Task item
Word for word, give the listing below again.

───── Data provided

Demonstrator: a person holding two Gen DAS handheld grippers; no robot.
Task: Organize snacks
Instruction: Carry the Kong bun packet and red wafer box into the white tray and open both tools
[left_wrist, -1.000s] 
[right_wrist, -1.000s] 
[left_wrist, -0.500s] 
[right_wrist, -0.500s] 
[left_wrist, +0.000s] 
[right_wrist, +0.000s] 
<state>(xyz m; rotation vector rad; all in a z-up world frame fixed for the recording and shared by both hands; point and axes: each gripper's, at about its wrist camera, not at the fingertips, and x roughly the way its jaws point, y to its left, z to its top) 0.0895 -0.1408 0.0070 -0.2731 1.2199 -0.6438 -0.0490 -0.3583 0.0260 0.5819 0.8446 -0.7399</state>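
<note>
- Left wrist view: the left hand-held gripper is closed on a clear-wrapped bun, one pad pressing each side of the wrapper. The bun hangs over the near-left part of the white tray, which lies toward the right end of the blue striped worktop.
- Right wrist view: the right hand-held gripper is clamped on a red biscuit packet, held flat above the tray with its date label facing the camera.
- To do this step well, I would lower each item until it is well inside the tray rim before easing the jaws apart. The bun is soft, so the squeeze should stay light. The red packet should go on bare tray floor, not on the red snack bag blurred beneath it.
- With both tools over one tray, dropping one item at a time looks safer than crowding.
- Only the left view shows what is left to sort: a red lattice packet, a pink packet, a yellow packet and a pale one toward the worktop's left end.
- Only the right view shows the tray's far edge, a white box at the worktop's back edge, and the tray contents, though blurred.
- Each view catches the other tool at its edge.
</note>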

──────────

Exercise output
Demonstrator: a person holding two Gen DAS handheld grippers; no robot.
Task: Organize snacks
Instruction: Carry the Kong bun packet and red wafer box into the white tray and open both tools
[left_wrist, -1.000s] 
[right_wrist, -1.000s] 
[left_wrist, -0.500s] 
[right_wrist, -0.500s] 
[left_wrist, +0.000s] 
[right_wrist, +0.000s] 
<state>(xyz m; rotation vector rad; all in a z-up world frame fixed for the recording and shared by both hands; point and axes: each gripper's, at about its wrist camera, not at the fingertips, and x roughly the way its jaws point, y to its left, z to its top) 0.0895 -0.1408 0.0070 -0.2731 1.2199 -0.6438 -0.0490 -0.3583 0.0260 0.5819 0.8446 -0.7399</state>
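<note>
- Left wrist view: the left hand-held gripper is closed on a clear-wrapped bun, one pad pressing each side of the wrapper. The bun hangs over the near-left part of the white tray, which lies toward the right end of the blue striped worktop.
- Right wrist view: the right hand-held gripper is clamped on a red biscuit packet, held flat above the tray with its date label facing the camera.
- To do this step well, I would lower each item until it is well inside the tray rim before easing the jaws apart. The bun is soft, so the squeeze should stay light. The red packet should go on bare tray floor, not on the red snack bag blurred beneath it.
- With both tools over one tray, dropping one item at a time looks safer than crowding.
- Only the left view shows what is left to sort: a red lattice packet, a pink packet, a yellow packet and a pale one toward the worktop's left end.
- Only the right view shows the tray's far edge, a white box at the worktop's back edge, and the tray contents, though blurred.
- Each view catches the other tool at its edge.
</note>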

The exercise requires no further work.